Bem em campo e na ‘resenha’, Rodinei revela clima no vestiário e celebra boa fase no Fla

Atleta tomou rapidamente vaga como titular (Foto: Gilvan de Souza/Flamengo)


BOA INFORMAÇÃO - Com poucos meses de Flamengo, Rodinei já é figura conhecida pela torcida rubro-negra. Pela velocidade, pela boa chegada ao ataque… E pela resenha! O lateral direito é um dos mais carismáticos do elenco, responsável pelos apelidos (apesar de só ter revelado o de Alan Patrick, Velhinho, pela careca já acentuando) e valoriza o bom ambiente no vestiário. Em conversa com o Esporte Interativo, o defensor também explanou sério, sobre a má fase recente do time e a pressão por resultados.

“Não tenho medo de pressão. Jogador tem que ter personalidade. Estou em um momento bom, mas sei também que posso passar por um momento ruim junto com o time. O torcedor cobra, é emoção, a gente está preparado para isso. Vamos tentar trabalhar com o Zé e seguir bem no Campeonato Brasileiro”.

“É um ambiente bom dentro do vestiário. Isso ajuda, porque o esportista, muitas vezes, vai com a responsabilidade e muito travado para os jogos. Mas o futebol é ousadia, é alegria, a gente tem que se divertir jogando, mesmo com a responsabilidade. Temos que ter personalidade e alegria para fazer o que a gente sabe fazer”.

Lateral é o que mais cruza certo no Flamengo (Foto: Gilvan de Souza/Flamengo)

O lateral também explanou sobre uma das pautas do momento na Gávea: Zé Ricardo. O treinador interino assumiu a equipe e tem 100% de aproveitamento, com duas vitórias no Campeonato Brasileiro. Para Rodinei, apenas elogios ao novo comandante.

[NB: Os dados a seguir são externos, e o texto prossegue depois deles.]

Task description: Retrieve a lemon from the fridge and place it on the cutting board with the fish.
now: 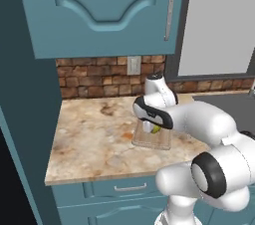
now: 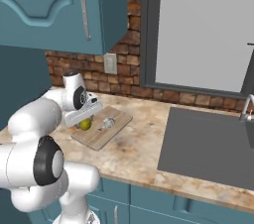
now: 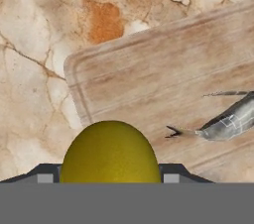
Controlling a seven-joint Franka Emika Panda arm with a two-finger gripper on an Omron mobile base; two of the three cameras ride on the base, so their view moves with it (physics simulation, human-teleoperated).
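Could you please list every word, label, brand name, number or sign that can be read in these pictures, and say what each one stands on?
No readable text: none.
The cutting board, lemon and fish are plain, without labels.
The teal cabinets, brick wall and marbled countertop carry no signs.
The wall plate on the bricks is blank.
The robot arm shows no brand or number.

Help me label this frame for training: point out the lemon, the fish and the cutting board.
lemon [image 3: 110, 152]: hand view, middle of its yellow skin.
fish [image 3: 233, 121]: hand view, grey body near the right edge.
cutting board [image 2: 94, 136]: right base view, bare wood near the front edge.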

“O Zé é um excelente treinador. Está passando certinho o que temos que fazer dentro de campo e estamos captando bem. Em relação a outro treinador, isso não cabe ao esportista falar, tem que deixar com a diretoria. Enquanto o Zé estiver com a gente, vamos dar total apoio, assim como ele dá para a gente. Está dando certo”.

Esporte Interativo: Não vai entregar os apelidos do elenco?

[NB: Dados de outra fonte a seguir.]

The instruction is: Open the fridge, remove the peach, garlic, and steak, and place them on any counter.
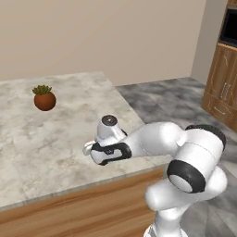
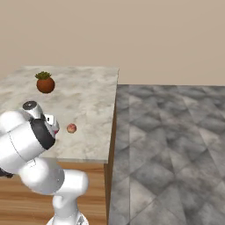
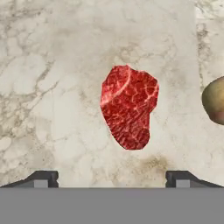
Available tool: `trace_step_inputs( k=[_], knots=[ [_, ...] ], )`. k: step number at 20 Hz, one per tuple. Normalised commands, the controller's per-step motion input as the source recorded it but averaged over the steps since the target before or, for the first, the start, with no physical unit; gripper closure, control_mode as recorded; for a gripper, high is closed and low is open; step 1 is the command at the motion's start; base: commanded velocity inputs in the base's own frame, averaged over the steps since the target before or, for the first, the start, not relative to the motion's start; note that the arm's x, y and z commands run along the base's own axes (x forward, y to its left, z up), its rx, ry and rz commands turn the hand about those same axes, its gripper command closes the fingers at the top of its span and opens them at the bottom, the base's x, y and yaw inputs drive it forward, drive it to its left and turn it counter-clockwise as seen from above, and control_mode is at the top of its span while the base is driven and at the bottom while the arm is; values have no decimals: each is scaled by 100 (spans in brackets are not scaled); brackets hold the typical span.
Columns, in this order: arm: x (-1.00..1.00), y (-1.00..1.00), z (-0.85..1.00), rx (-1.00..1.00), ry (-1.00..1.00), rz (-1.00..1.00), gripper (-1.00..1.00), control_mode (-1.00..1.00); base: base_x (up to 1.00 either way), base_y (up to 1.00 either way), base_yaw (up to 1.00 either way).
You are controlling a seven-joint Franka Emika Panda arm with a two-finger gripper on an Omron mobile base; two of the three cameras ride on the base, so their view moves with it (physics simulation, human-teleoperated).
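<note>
The steak, a flat red marbled slab, lies on the marble counter straight below my gripper. The gripper is open, its two dark fingertips wide apart and clear of the meat. The peach rests on the counter just right of the steak in the hand view. In the right base view the peach sits beside my hand, near the counter's front right corner. The fridge and the garlic are out of view.
A red-brown pot with a green plant stands at the far left of the counter. The counter's front edge has a wood-panel base. Grey tiled floor lies to the right, and wooden cabinets stand at the far right.
</note>
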Motion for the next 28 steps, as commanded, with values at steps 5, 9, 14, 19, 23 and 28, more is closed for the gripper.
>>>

Rodinei: Não posso contar. Teve uma vez que eu contei, e os caras: ‘o que você vai ficar falando lá? Meu apelido em rede social, entrevista…’ (risos). Então, não tem mais essa. Se eu lembrar de algum, conto para vocês, mas não sei mais nenhum de cabeça (risos).

EI: Você é muito identificado com a sua cidade natal? É sempre bem recebido lá?

R: Quando eu vou para Tatuí, é muita festa, todo mundo quer tirar foto. O pessoal fica brincando, pensando que Tatuí é pequeno, mas tem mais de 100 mil habitantes. Ainda não tem um shopping, mas eu brinco com os meus amigos que quem vai construir sou eu (risos). Tenho muito orgulho de lá.

Jogador teve adaptação rápida na Gávea (Foto: Gilvan de Souza/Flamengo)

EI: Ainda sobre Zé Ricardo, o que o novo técnico fez para alternar a fase da equipe?

R: Não tem muitas mudanças no time, mas a gente está com uma postura diferente, mais vontade, com sangue nos olhos. O resultado está vindo naturalmente, com muita dificuldade, mas estamos conseguindo nos sobressair.

EI: Como foi para o elenco lidar com o momento negativo?

R: Estava um clima muito pesado até com os torcedores. A gente sabe da responsabilidade que tem. Todos vimos o que estávamos fazendo de errado para a situação alternar. Conseguimos as vitórias, vamos pensar somente no jogo contra o Palmeiras, no domingo, e vamos firme em busca de grandes coisas neste ano.

EI: Ainda há esperança por uma boa temporada do Flamengo?

R: Quando eu jogava na Ponte Preta, pensava de um jeito. Quando fui contratado pelo Flamengo, vim sabendo que tinha que ser campeão. O Flamengo é time grande e cada jogo que a gente entrar, vamos brigar pelas vitórias. No final, queremos brigar pelo título e por Libertadores. A gente não pode jogar no Flamengo e pensar em ficar no meio da tabela ou em não cair.